##### Recorded data

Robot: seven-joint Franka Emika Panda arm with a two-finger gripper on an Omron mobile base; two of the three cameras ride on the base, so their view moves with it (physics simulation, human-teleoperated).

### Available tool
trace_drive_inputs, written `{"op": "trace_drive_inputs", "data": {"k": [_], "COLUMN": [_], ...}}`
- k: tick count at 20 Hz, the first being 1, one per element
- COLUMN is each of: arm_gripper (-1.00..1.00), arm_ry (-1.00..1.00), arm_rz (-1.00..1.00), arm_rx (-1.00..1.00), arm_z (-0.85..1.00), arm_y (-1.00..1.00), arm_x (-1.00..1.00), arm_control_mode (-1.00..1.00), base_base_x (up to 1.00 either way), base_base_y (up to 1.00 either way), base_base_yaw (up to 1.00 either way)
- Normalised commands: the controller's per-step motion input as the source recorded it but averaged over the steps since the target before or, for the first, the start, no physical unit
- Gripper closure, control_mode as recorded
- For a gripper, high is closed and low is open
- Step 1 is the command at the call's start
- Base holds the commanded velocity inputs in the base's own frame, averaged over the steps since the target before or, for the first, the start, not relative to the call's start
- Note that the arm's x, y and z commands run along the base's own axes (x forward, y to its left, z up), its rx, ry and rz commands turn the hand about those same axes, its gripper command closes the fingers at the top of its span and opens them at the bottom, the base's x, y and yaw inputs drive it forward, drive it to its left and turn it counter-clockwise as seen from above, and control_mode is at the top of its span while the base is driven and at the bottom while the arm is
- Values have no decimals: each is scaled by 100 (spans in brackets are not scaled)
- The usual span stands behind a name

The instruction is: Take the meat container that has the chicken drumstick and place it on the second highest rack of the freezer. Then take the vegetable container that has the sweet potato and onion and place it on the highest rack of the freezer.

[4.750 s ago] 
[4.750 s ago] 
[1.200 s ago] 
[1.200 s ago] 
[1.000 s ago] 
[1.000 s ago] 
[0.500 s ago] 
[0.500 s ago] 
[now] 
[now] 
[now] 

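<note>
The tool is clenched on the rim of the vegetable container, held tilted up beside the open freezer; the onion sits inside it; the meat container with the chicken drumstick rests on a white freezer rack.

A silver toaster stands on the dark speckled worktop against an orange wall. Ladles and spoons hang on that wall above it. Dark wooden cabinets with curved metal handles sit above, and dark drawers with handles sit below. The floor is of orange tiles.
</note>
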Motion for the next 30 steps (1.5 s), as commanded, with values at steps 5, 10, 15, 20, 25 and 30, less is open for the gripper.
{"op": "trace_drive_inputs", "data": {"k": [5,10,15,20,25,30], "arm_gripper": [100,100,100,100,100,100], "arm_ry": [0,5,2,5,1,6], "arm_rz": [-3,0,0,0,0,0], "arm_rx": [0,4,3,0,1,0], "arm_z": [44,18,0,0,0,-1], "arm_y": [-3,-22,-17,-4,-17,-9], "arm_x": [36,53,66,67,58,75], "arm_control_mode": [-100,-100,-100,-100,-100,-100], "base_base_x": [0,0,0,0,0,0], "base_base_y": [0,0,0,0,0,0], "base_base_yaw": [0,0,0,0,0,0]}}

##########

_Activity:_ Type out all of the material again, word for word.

_Result of this exercise:_
Robot: seven-joint Franka Emika Panda arm with a two-finger gripper on an Omron mobile base; two of the three cameras ride on the base, so their view moves with it (physics simulation, human-teleoperated).

### Available tool
trace_drive_inputs, written `{"op": "trace_drive_inputs", "data": {"k": [_], "COLUMN": [_], ...}}`
- k: tick count at 20 Hz, the first being 1, one per element
- COLUMN is each of: arm_gripper (-1.00..1.00), arm_ry (-1.00..1.00), arm_rz (-1.00..1.00), arm_rx (-1.00..1.00), arm_z (-0.85..1.00), arm_y (-1.00..1.00), arm_x (-1.00..1.00), arm_control_mode (-1.00..1.00), base_base_x (up to 1.00 either way), base_base_y (up to 1.00 either way), base_base_yaw (up to 1.00 either way)
- Normalised commands: the controller's per-step motion input as the source recorded it but averaged over the steps since the target before or, for the first, the start, no physical unit
- Gripper closure, control_mode as recorded
- For a gripper, high is closed and low is open
- Step 1 is the command at the call's start
- Base holds the commanded velocity inputs in the base's own frame, averaged over the steps since the target before or, for the first, the start, not relative to the call's start
- Note that the arm's x, y and z commands run along the base's own axes (x forward, y to its left, z up), its rx, ry and rz commands turn the hand about those same axes, its gripper command closes the fingers at the top of its span and opens them at the bottom, the base's x, y and yaw inputs drive it forward, drive it to its left and turn it counter-clockwise as seen from above, and control_mode is at the top of its span while the base is driven and at the bottom while the arm is
- Values have no decimals: each is scaled by 100 (spans in brackets are not scaled)
- The usual span stands behind a name

The instruction is: Take the meat container that has the chicken drumstick and place it on the second highest rack of the freezer. Then take the vegetable container that has the sweet potato and onion and place it on the highest rack of the freezer.

[4.750 s ago] 
[4.750 s ago] 
[1.200 s ago] 
[1.200 s ago] 
[1.000 s ago] 
[1.000 s ago] 
[0.500 s ago] 
[0.500 s ago] 
[now] 
[now] 
[now] 

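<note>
The tool is clenched on the rim of the vegetable container, held tilted up beside the open freezer; the onion sits inside it; the meat container with the chicken drumstick rests on a white freezer rack.

A silver toaster stands on the dark speckled worktop against an orange wall. Ladles and spoons hang on that wall above it. Dark wooden cabinets with curved metal handles sit above, and dark drawers with handles sit below. The floor is of orange tiles.
</note>
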Motion for the next 30 steps (1.5 s), as commanded, with values at steps 5, 10, 15, 20, 25 and 30, less is open for the gripper.
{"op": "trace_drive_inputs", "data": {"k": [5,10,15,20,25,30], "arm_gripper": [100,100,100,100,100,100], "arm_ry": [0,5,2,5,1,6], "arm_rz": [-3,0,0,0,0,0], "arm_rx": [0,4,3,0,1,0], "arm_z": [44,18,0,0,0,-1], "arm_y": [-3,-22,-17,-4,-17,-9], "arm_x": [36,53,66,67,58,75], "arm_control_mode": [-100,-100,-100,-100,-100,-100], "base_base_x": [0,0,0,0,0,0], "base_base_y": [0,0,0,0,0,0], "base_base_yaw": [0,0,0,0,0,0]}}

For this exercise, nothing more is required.